## TRY IT:
Look for "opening" in the listing below. Gather each line that contains it.

## MATERIAL FOR THE TASK:
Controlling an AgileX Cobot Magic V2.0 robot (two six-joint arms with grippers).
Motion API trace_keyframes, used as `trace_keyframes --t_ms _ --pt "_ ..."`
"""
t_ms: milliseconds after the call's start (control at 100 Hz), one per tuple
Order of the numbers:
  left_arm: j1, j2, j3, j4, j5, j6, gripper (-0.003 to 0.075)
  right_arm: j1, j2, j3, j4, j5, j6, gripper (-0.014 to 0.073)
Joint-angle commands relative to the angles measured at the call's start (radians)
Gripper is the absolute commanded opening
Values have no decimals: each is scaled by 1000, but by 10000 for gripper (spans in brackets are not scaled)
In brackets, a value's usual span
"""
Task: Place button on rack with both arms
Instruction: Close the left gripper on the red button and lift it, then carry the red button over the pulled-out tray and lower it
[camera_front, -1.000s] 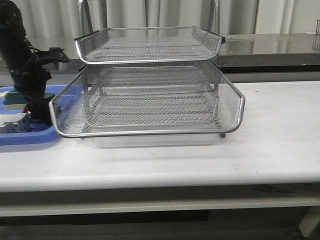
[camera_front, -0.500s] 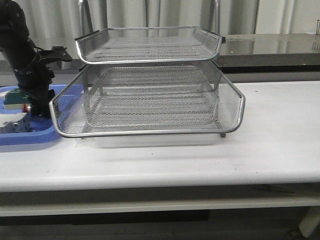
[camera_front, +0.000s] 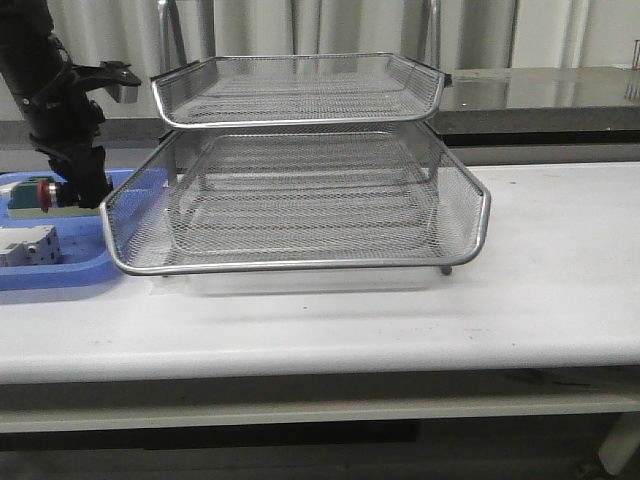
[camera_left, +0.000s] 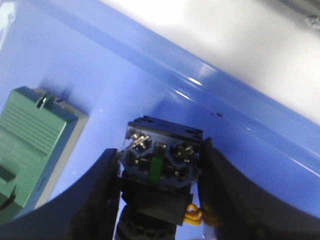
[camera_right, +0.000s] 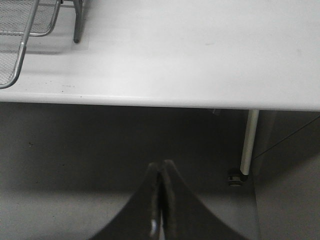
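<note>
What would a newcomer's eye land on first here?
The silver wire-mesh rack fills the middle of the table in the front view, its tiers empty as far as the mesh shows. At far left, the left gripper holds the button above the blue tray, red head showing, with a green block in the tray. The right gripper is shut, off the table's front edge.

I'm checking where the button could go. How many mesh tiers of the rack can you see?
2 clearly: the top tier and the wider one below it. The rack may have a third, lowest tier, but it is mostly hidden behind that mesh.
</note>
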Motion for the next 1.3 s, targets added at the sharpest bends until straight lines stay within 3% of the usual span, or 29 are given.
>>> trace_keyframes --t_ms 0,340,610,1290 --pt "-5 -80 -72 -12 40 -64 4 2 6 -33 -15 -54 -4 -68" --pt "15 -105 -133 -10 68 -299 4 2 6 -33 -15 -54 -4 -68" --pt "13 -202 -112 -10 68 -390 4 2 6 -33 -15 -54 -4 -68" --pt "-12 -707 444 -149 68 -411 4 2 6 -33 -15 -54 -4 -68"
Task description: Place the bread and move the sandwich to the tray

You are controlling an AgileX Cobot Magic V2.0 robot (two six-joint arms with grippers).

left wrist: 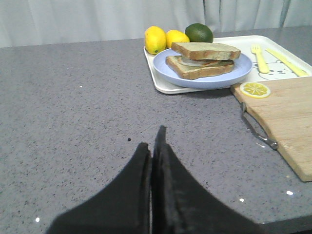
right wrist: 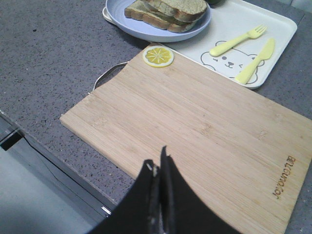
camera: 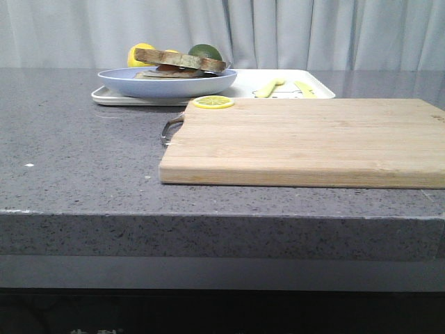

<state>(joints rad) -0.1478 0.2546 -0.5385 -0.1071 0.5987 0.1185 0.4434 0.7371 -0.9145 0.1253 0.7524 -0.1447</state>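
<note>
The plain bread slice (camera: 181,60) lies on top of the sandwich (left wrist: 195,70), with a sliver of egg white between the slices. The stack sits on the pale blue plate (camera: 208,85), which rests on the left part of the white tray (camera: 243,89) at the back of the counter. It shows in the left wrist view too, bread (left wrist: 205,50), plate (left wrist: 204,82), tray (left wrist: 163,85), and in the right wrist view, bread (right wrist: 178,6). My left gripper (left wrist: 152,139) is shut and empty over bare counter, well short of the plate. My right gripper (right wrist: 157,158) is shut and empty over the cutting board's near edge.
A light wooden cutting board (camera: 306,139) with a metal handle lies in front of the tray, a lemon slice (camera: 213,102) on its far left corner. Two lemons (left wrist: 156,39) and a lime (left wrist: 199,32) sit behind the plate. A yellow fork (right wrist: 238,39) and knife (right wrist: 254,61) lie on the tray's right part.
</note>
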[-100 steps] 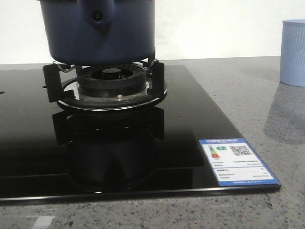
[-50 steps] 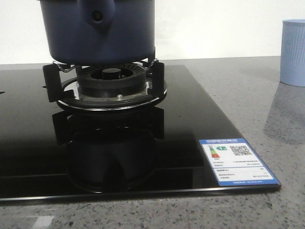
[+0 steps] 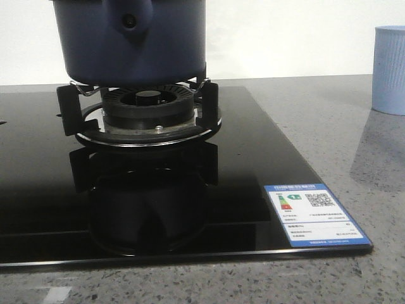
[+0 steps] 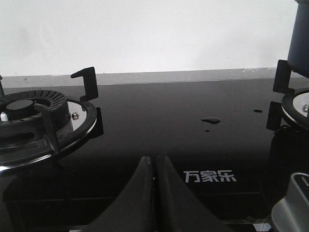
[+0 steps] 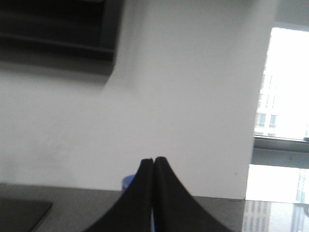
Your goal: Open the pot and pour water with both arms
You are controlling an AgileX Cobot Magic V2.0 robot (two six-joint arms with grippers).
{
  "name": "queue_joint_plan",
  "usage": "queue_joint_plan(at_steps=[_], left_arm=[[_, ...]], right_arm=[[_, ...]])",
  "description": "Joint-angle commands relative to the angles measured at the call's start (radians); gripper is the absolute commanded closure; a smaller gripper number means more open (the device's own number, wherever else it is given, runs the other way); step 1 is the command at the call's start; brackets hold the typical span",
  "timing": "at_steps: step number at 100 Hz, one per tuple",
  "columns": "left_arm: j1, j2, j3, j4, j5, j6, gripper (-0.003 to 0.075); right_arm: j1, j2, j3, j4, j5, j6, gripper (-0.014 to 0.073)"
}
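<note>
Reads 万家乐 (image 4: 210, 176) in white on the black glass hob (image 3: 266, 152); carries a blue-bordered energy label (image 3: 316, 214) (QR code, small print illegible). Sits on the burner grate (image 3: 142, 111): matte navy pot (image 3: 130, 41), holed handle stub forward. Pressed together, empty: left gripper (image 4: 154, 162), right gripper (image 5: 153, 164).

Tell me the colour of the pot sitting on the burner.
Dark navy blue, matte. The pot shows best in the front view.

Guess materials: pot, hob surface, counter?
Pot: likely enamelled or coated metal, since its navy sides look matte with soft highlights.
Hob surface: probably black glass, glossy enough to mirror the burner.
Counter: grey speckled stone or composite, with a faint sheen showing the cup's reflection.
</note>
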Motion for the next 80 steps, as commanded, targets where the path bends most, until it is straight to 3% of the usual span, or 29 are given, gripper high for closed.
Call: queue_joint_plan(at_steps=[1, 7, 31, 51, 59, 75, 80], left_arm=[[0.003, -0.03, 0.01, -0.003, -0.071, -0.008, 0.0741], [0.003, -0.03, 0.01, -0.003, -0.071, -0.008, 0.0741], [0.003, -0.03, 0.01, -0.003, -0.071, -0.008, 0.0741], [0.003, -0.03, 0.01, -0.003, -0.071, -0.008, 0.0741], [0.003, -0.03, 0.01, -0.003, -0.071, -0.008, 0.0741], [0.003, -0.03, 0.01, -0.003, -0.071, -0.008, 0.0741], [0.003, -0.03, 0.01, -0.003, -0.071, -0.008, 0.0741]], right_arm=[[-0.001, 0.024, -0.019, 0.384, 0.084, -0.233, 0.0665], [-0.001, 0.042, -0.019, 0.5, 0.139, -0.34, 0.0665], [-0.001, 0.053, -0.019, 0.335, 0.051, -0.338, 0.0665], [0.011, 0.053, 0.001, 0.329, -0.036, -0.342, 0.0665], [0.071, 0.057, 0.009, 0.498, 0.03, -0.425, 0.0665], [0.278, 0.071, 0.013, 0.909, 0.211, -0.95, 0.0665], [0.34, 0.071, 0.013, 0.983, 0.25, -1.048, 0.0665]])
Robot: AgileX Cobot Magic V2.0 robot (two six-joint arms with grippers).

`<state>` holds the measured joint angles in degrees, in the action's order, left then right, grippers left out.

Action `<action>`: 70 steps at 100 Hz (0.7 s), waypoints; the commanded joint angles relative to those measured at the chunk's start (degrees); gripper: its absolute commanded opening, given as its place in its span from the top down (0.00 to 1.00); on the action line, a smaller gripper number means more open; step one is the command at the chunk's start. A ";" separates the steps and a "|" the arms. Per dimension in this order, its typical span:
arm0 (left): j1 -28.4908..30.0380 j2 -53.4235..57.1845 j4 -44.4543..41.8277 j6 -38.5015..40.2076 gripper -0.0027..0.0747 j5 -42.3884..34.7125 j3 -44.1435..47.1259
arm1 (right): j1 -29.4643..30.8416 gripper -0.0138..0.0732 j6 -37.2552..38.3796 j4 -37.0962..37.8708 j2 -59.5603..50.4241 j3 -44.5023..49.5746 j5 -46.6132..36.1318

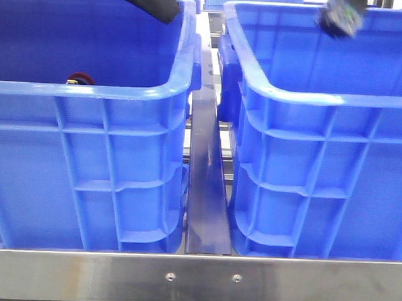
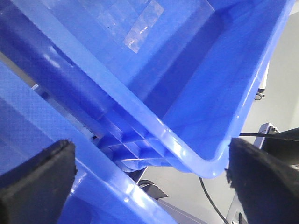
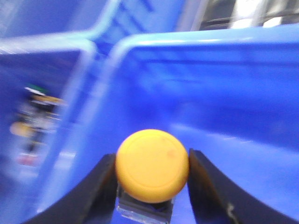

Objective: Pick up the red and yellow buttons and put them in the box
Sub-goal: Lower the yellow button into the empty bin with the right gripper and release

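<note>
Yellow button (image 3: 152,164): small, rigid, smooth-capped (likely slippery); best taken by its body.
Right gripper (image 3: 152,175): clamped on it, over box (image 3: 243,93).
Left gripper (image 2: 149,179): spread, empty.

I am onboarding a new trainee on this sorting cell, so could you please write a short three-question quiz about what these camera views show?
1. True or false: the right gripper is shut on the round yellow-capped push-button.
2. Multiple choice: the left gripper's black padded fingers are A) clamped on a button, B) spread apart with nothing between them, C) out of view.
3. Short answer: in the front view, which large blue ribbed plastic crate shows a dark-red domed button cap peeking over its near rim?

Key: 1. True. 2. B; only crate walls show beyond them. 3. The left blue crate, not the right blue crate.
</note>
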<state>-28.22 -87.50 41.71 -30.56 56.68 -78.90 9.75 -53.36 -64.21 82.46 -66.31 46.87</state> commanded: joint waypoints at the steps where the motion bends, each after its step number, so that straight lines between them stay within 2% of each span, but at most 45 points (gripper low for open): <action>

## OUTPUT BELOW:
Gripper is the absolute commanded opening
Action `<action>`: 70 steps at 100 Hz (0.7 s), waypoints; the commanded joint angles relative to those measured at the chunk's start (degrees); gripper: its absolute commanded opening, given as its place in its span from the top down (0.00 to 1.00); on the action line, a smaller gripper number means more open; step one is the command at the chunk's start. A ";" separates the steps and a "|" the arms. Per dimension in this order, its typical span:

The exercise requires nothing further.